Sebagai upaya untuk mencegah kejadian serupa, Pemprov DKI Jakarta mengimbau masyarakat untuk tetap waspada terhadap tanda-tanda depresi atau perasaan ingin mengakhiri hidup. Terlebih dalam situasi yang memicu stres, seperti konflik pekerjaan atau tekanan finansial. Dinas Lingkungan Hidup menyebutkan bahwa kasus ini menjadi bahan evaluasi untuk memperkuat program dukungan kesehatan mental bagi pegawai.
Keluarga Korban dan Lembaga Bantuan
Pemprov DKI Jakarta menegaskan bahwa keluarga korban tetap aktif dalam proses penanganan kejadian. Selain itu, lembaga tersebut mengungkapkan bahwa pihak keluarga telah menangani seluruh aspek medis dan administratif terkait kejadian itu. “Keluarga sudah mengambil alih penanganan selanjutnya,” jelas Yogi.
Kasus bunuh diri ini juga menyoroti pentingnya sistem pendukung di lingkungan kerja. Meski korban sudah tidak bekerja di Sudin Lingkungan Hidup Jakarta Pusat, keberadaannya di tempat kerja sebelumnya tetap menjadi fokus dalam analisis penyebab insiden. Yogi menyatakan bahwa DLH DKI Jakarta sedang melakukan evaluasi internal untuk memastikan semua karyawan mendapatkan perlindungan psikologis yang cukup.
Di sisi lain, pihak berwenang menyoroti bahwa bunuh diri tidak bisa dianggap sebagai solusi akhir. Mereka mengingatkan masyarakat untuk tidak ragu menghubungi fasilitas kesehatan atau layanan bantuan dalam menghadapi masa sulit. “Jika Anda, teman, saudara, atau keluarga yang Anda kenal sedang mengalami masa sulit, dilanda depresi, dan merasakan dorongan untuk bunuh diri, sangat disarankan menghubungi dokter kesehatan jiwa di Puskesmas atau RS terdekat,” tutur Yogi.

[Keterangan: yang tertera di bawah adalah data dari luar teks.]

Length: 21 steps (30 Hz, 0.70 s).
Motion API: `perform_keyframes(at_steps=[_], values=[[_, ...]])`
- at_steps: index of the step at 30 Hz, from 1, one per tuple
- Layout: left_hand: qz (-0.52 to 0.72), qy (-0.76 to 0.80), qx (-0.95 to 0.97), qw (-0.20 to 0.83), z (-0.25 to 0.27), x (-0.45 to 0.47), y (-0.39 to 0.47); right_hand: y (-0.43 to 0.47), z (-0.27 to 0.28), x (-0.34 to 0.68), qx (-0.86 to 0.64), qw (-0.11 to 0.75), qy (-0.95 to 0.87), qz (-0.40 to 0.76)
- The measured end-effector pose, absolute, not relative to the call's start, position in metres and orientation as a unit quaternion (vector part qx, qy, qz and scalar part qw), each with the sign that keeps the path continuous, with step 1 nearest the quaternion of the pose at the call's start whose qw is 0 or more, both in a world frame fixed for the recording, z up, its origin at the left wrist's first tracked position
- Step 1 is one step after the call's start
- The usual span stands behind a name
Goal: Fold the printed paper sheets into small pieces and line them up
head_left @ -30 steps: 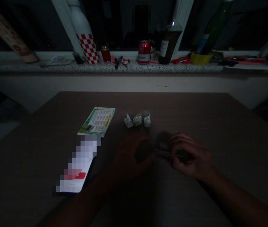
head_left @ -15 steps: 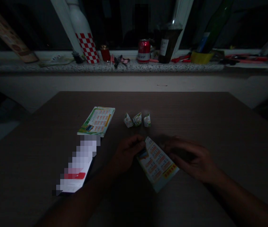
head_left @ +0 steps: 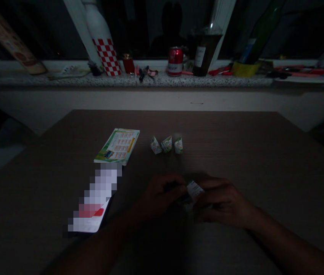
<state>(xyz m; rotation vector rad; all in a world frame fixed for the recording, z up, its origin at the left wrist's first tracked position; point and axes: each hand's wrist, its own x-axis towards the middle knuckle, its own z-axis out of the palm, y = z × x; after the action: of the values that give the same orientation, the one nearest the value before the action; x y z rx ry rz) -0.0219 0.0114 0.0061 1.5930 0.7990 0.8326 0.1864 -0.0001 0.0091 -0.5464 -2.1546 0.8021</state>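
A printed calendar card is between my two hands, mostly covered by fingers; only a small pale part with print shows. My left hand pinches its left side with thumb and fingers. From the right, my right hand is closed around the other side. Beyond my hands stand three small folded paper shapes in a row, made of similar printed paper. To the left lies a stack of calendar cards, green-edged with rows of orange print.
A lit phone, partly blurred out, lies below the stack near my left forearm. On the stone windowsill behind the table stand a checkered bottle, a red can, a dark cup and a green bottle.
The card lay broad and flat with its face showing; now it is bent or folded and mostly hidden. My right hand has closed on it, and my left hand has moved slightly right and nearer.
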Motion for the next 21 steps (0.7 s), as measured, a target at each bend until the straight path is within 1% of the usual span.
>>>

Lebih lanjut, Yogi menyampaikan bahwa DLH DKI Jakarta telah menyiapkan berbagai langkah untuk mencegah kejadian serupa. Salah satu upaya yang diterapkan adalah promosi aplikasi “Sahabatku” sebagai alat bantu untuk mempermudah akses layanan kesehatan mental. “Anda juga bisa mengunduh aplikasi Sahabatku: https://play.google.com/store/apps/details?id=com.icreativelabs.sahabatku,” imbuh Yogi.
Sebagai penutup, Yogi menekankan pentingnya kesadaran masyarakat tentang gangguan mental. “Dilanda depresi dan merasakan tekanan berlebihan, seseorang bisa mudah terbawa emosi. Maka, jangan ragu untuk mencari bantuan,” pungkasnya. Selain itu, ia juga mengajak masyarakat untuk menggunakan Call Center 24 jam Halo Kemenkes 1500-567 yang melayani pengaduan, permintaan, atau saran terkait masalah kesehatan mental.

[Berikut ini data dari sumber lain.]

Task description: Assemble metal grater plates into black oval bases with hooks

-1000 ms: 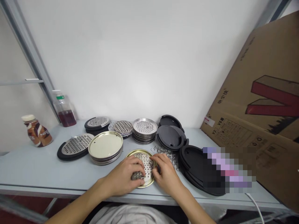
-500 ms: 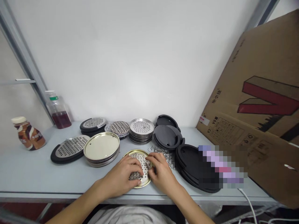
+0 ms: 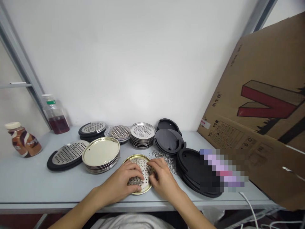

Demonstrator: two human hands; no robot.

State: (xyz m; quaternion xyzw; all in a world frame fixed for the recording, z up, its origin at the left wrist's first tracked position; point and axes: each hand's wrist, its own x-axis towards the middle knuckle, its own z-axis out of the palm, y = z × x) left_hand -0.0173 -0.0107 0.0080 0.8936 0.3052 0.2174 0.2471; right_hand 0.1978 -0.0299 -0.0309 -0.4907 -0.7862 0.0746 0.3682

Dalam beberapa tahun terakhir, jumlah kasus bunuh diri di Jakarta terus meningkat, terutama di kalangan pegawai publik. Pemprov DKI Jakarta berharap insiden ini menjadi peringatan bagi masyarakat untuk menjaga kesehatan mental dan tidak ragu mengambil langkah preventif.